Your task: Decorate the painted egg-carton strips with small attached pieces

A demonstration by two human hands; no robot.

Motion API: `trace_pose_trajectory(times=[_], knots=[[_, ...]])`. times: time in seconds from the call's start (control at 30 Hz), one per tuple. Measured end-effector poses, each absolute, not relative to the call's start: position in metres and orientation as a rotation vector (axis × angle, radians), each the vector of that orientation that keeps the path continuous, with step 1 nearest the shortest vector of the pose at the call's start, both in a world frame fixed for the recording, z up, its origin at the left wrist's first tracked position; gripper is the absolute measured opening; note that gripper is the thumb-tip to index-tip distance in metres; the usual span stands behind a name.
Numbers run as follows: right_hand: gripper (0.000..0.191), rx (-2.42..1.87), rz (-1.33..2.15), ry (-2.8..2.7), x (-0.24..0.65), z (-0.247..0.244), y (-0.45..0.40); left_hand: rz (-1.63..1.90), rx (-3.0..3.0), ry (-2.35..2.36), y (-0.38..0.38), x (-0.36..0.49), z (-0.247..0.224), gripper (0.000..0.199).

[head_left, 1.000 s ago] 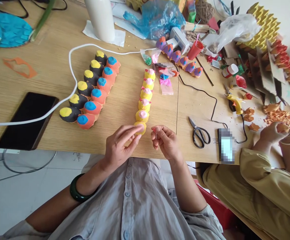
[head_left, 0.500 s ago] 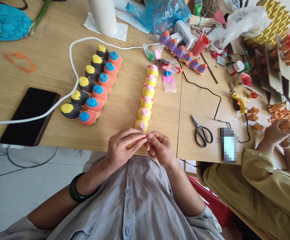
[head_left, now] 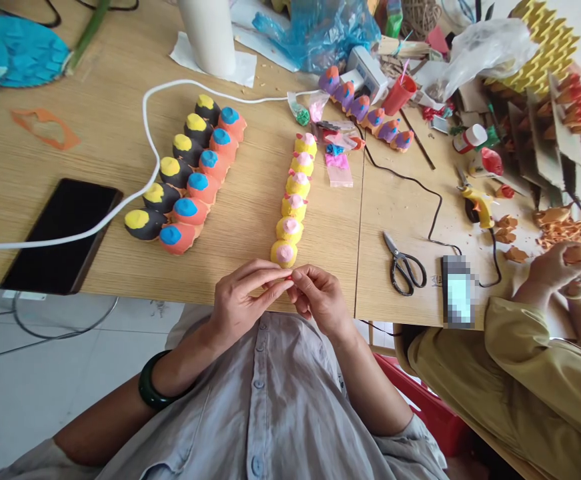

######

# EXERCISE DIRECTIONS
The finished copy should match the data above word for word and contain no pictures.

# REPLY
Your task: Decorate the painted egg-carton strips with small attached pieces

A demonstration by two human hands; no robot.

Motion API: `trace_pose_trajectory(times=[_], knots=[[_, ...]])`. times: time in seconds from the call's start (control at 30 Hz), one per tuple. Measured end-effector poses, each absolute, not relative to the call's start: position in metres and orientation as a rotation vector (axis × angle, radians), each the vector of that orientation that keeps the path continuous, with step 1 nearest the shortest vector of the pose at the call's start, both in a world frame fixed for the recording, z up, its origin at the left wrist's first tracked position; gripper is the absolute measured opening; note that gripper is the thumb-tip to index-tip distance in metres; the usual span stands behind a name.
Numbers run as follows: right_hand: gripper (0.000..0.191), rx (-2.42..1.87), rz (-1.33..2.15), ry (-2.8..2.7), x (-0.24..0.65), z (-0.247..0.244), y (-0.45..0.40); left_hand: rz (-1.63..1.90), rx (-3.0..3.0), ry (-2.35..2.36), y (-0.38..0.38), x (-0.36..0.49), z (-0.247..0.224), gripper (0.000..0.199).

[head_left, 1.000 s ago] 
[head_left, 0.500 s ago] 
[head_left, now] 

The exercise is done now.